I'm on LinuxTag this week (and spent most of the last week finishing up my demo), so I won't be able to help. The error you're experiencing is exactly what I meant in a comment above, that appearantly the offsets of the pixmap are broken. The base pointer of the pixmap seems to point to the base of the mapped graphics memory (not exactly sure, but the memory map suggests so), so we have to track the pixmap, how it is created and where it might be modified. I wanted to do this next, but time wasn't sufficient for that :-/ It looks like there is problem with the mapped memory, as I cannot access even devPrivate.ptr [0] After all it seems to be problem in fbFetchTransformed which is accessing memory outside the pixmap memory (happens only for offscreen pixmaps). I have a fixed version here, but it still shows the pixmap with few pixels wrong offset. But it doesn't crash and show the right content. I am attaching 1st version of the patch. It works OK for me here. I will need to do more testing though to be sure I didn't break anything on the way. Created attachment 81265 [details]
1st version of the fix
Created attachment 81340 [details]
2nd version of the patch with dx,dy tmp variables to avoid double dereferencing all the time (suggested by Michael)
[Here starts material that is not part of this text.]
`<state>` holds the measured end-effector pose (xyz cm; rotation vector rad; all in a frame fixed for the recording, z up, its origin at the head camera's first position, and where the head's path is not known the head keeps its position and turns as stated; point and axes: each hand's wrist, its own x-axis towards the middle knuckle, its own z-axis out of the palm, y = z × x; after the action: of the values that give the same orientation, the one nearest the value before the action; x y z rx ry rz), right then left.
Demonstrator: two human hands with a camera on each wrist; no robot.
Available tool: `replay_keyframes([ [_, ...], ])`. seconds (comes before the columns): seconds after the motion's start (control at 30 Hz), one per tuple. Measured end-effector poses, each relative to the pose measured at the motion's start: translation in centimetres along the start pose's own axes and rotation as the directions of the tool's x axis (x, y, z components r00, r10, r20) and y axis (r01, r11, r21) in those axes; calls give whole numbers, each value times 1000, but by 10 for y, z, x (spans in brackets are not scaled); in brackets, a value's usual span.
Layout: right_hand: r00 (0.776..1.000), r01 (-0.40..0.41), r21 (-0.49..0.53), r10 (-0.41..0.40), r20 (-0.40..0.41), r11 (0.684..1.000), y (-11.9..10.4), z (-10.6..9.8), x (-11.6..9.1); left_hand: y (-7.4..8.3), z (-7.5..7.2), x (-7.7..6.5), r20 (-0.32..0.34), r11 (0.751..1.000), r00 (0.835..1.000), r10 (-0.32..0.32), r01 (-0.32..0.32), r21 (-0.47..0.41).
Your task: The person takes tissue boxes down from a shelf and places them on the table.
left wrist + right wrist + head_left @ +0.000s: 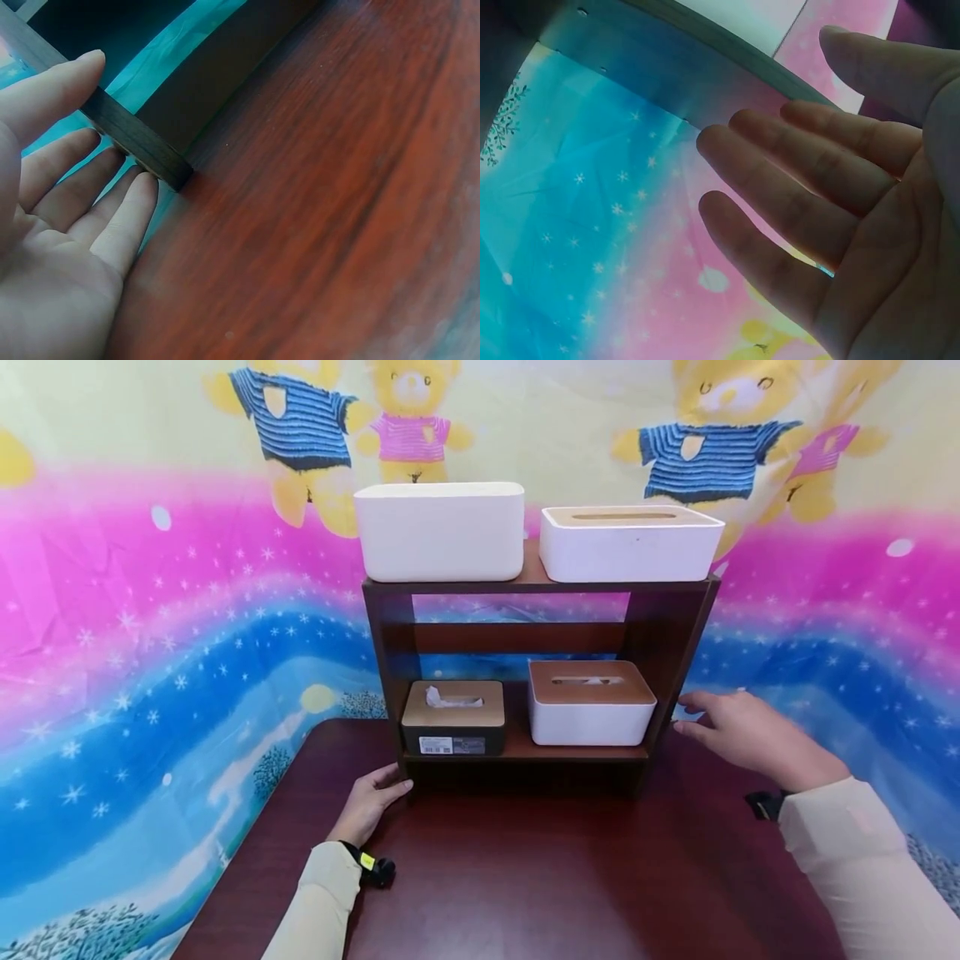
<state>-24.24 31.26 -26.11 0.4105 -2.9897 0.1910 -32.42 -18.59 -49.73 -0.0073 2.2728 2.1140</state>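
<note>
A dark brown wooden shelf (525, 758) stands on the table with tissue boxes on its two levels. At the foot of its left side panel (142, 142) is my left hand (369, 802); its fingers lie along the panel's outer face, with the thumb by the front edge. My right hand (738, 731) is beside the right side panel (678, 668). In the right wrist view the right hand (817, 202) has its fingers spread and nearly straight, holding nothing. Whether its fingertips touch the panel I cannot tell.
On top are a plain white box (442, 535) and a white tissue box (630, 547) with a slotted wooden lid. Below sit a dark tissue box (453, 714) and a white, brown-lidded one (592, 718). A bear-print cloth (187, 610) hangs behind the reddish-brown table (525, 877).
</note>
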Motion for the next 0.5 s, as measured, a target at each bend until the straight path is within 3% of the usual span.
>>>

Created bug in xorg bugzilla for upstreaming the fix. https://bugs.freedesktop.org/show_bug.cgi?id=6827 Wow. Radek, you're getting a golden Xorg debugger medal from me. The patch looks reasonable at first glance, but I want to dig a bit further (there might be other functions that are broken WRT off-screen surfaces). Sorry I couldn't help debugging while I was at LinuxTag or preparing the demo. I also didn't think that something as basic as fbFetchTransformed could contain a bug as big as this one. Furth technical discussion on Xorg bugzilla: https://bugs.freedesktop.org/show_bug.cgi?id=6827 I'll post here the final outcome. Created attachment 82989 [details]
Updated patch
Updated patch (see xorg bugzilla).
Stefan, please apply to STABLE (and 7.1 branch, if applicable). Please close bug when done. Radek for issues we're seing with CVS Xorg I'll open another bug. This one is way too long. fixed. I'd like to see xorg-x11 release for SL10.1 as well, please submit a patchinfo: MaintenanceTracker-4359 I openened a different bugreport for the udating issue (Bug #178025). *** Bug 179675 has been marked as a duplicate of this bug. *** Mathias, do you know which SLED release candidate has fix for this bug? Ops, I mean Matthias, sorry for the typo. At least SLED10 RC2 has. |